Making the potion available and affordable
Supplying fungal-coated seeds of improved varieties to farmers requires a delivery pathway. Researchers face the challenge of mass producing the biocontrol agents and encouraging farmers to use them. The models being tested for mass production of the F. oxysporum inoculum include on-farm, cottage-industry, small entrepreneur industry, and government initiatives, such as that in Senegal initiated by Foundation Agir pour l’Education et la Santé.

Under the small entrepreneur industry models, one company in Kenya, Real-IPM, has secured funding to register Foxy 2 before mass production using large-scale commercial tanks for liquid culture of the fungus. Another company, Western Seed Company Ltd., has carried out preliminary field tests with support from the Kenya Plant Health Inspectorate Services.

Finding a way to curtail the negative impact of witchweed has been a long journey, but the biocontrol option can provide an important component in an integrated package of strategies for managing this pest.

PESTA granules
PESTA granules. Photo by IITA

“There will never be a silver bullet solution to alleviate the problems faced by farmers from witchweed. It is important to recognize that efficacy and persistence of the biocontrol agent is improved when steps are taken to prevent the soil from being degraded and to enrich it with organic matter,” says Beed.

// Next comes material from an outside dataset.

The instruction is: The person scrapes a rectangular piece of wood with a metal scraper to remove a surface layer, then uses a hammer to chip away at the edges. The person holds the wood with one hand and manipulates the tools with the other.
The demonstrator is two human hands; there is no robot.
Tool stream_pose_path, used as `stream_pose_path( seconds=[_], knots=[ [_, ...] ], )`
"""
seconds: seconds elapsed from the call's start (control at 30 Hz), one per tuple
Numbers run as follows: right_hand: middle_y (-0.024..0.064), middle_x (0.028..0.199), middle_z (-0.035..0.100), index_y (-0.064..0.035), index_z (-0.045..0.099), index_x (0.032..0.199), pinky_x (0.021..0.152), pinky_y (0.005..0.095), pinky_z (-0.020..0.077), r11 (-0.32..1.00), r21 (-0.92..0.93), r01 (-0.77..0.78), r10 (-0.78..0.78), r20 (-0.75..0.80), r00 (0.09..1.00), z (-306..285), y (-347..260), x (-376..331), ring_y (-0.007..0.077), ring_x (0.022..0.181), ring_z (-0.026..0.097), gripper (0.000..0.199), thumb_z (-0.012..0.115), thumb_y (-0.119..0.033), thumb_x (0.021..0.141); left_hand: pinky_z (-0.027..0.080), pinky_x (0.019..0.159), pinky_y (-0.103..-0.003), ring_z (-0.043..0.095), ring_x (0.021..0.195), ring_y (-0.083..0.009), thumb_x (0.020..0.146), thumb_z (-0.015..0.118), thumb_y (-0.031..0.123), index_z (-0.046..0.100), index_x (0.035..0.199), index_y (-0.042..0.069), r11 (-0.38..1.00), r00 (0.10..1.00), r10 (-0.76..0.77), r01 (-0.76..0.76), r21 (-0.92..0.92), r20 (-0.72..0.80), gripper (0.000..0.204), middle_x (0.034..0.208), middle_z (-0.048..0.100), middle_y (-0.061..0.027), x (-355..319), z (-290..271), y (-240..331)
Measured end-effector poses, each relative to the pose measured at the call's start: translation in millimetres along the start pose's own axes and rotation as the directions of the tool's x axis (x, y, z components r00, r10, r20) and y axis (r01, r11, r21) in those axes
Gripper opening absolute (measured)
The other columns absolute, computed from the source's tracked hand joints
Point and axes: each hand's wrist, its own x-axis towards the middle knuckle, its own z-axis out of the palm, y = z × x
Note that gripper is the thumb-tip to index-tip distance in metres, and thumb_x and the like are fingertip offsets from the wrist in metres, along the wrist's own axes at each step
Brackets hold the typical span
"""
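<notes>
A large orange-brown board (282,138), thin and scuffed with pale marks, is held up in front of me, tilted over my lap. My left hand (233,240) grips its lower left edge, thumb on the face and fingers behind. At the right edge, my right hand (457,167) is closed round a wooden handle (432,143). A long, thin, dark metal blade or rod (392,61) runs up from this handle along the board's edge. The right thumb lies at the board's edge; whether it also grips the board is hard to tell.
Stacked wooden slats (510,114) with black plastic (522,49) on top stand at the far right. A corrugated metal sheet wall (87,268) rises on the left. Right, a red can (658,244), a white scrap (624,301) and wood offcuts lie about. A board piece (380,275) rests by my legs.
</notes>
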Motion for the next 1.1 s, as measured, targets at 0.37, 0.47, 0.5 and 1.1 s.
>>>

New techniques are also needed for measuring the extent of losses caused by witchweed and their economic impact. Likewise, control technologies need to be developed and implemented, and their efficacy assessed across the different environments scourged by the pest, he added.

Biocontrol combined with the use of improved cereal cultivars that have increased tolerance/resistance to Striga, and the use of seed-coated herbicides such as imazapyr, in addition to the regular use of trap crops, at last offers small-scale farmers real hope against the “witch”.